The container mounts searxng-settings.yml read-only at
/etc/searxng/settings.yml. There is no persistent volume — the cache lives in
the container's /tmp and is rebuilt on restart.
Variables
Host Variables (inventory/host_vars/rosalind.incus.yml)
| Variable | Value | Purpose |
|---|---|---|
searxng_port |
22089 |
Host-side container port |
searxng_base_url |
http://rosalind.incus:22089/ |
Used by SearXNG to build URLs |
searxng_instance_name |
Ouranos Search |
Shown in the UI header |
searxng_directory |
/srv/searxng |
Compose project dir on the host |
searxng_user/group |
searxng |
Owns templated config files |
searxng_syslog_port |
51403 |
Alloy syslog receiver port |
Vault Variables (group_vars/all/vault.yml)
| Variable | Purpose |
|---|---|
vault_searxng_secret_key |
server.secret_key — also used as cache DB password |
vault_searxng_brave_api_key |
Brave Search API subscription token (see below) |
vault_searxng_oauth_* |
OAuth2-Proxy sidecar — see searxng-auth.md |
⚠️ Changing
vault_searxng_secret_keytruncates the cache.

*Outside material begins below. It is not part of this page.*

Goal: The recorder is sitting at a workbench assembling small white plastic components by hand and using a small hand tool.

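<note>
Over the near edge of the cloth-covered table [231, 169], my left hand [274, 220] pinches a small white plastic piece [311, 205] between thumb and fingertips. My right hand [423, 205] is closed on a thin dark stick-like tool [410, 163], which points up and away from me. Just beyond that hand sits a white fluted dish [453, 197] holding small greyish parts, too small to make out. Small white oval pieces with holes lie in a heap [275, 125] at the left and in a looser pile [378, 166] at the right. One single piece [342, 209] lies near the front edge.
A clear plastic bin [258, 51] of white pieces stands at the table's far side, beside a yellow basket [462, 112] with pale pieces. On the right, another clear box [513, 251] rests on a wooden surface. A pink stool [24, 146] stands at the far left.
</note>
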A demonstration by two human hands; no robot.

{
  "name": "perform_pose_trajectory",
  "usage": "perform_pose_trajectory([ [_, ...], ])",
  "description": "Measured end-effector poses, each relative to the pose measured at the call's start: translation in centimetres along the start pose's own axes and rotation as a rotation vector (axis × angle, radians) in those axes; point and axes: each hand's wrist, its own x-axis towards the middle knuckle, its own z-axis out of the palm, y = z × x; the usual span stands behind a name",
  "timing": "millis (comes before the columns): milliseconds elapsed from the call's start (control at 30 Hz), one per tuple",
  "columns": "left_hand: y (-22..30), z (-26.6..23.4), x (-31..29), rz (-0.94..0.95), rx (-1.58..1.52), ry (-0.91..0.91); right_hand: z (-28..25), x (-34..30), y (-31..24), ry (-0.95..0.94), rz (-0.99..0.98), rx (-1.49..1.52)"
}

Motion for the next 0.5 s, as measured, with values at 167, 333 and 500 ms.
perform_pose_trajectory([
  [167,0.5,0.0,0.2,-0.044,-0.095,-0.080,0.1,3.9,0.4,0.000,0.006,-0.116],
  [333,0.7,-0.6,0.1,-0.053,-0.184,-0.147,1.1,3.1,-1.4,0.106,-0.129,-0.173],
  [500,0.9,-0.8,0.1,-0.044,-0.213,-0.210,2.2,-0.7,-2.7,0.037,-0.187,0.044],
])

SearXNG hashes cache keys with the secret key; on mismatch it drops every cache table on next startup. Harmless, but be aware that engines likewikidataandradio_browserwill need to re-fetch their on-disk indexes.
Search Engine Configuration
The engine list is templated in searxng-settings.yml.j2 and merges with the
upstream defaults via use_default_settings: true. The merge is keyed by engine
name and is shallow — only fields you explicitly set override the
defaults, everything else (including hidden ones like inactive) is inherited.
Enabled engines
| Engine | Notes |
|---|---|
duckduckgo |
General web |
startpage |
General web |
mojeek |
General web |
braveapi |
Brave Search via official REST API (see below) |
Disabled engines
| Engine | Reason |
|---|---|
google |
Aggressive bot detection / unstable scraping results |
bing news |
Frequent parsing errors |
brave (HTML scraper) |
Replaced by braveapi — keeping both duplicates results |
brave.images / .videos / .news |
Scraping endpoints return 451 / access-denied |
duckduckgo images |
Suspended / access-denied responses |
pexels, vimeo |
Same — suspended / access-denied |
ℹ️ Why disable Google and Bing's web search? Google's HTML scraper is blocked aggressively and produces low-quality / inconsistent results. Bing's news scraper hits parser failures often enough to be more noise than signal. The remaining four engines (Brave API, DuckDuckGo, Startpage, Mojeek) cover general web search with stable results and no API rate-limit surprises.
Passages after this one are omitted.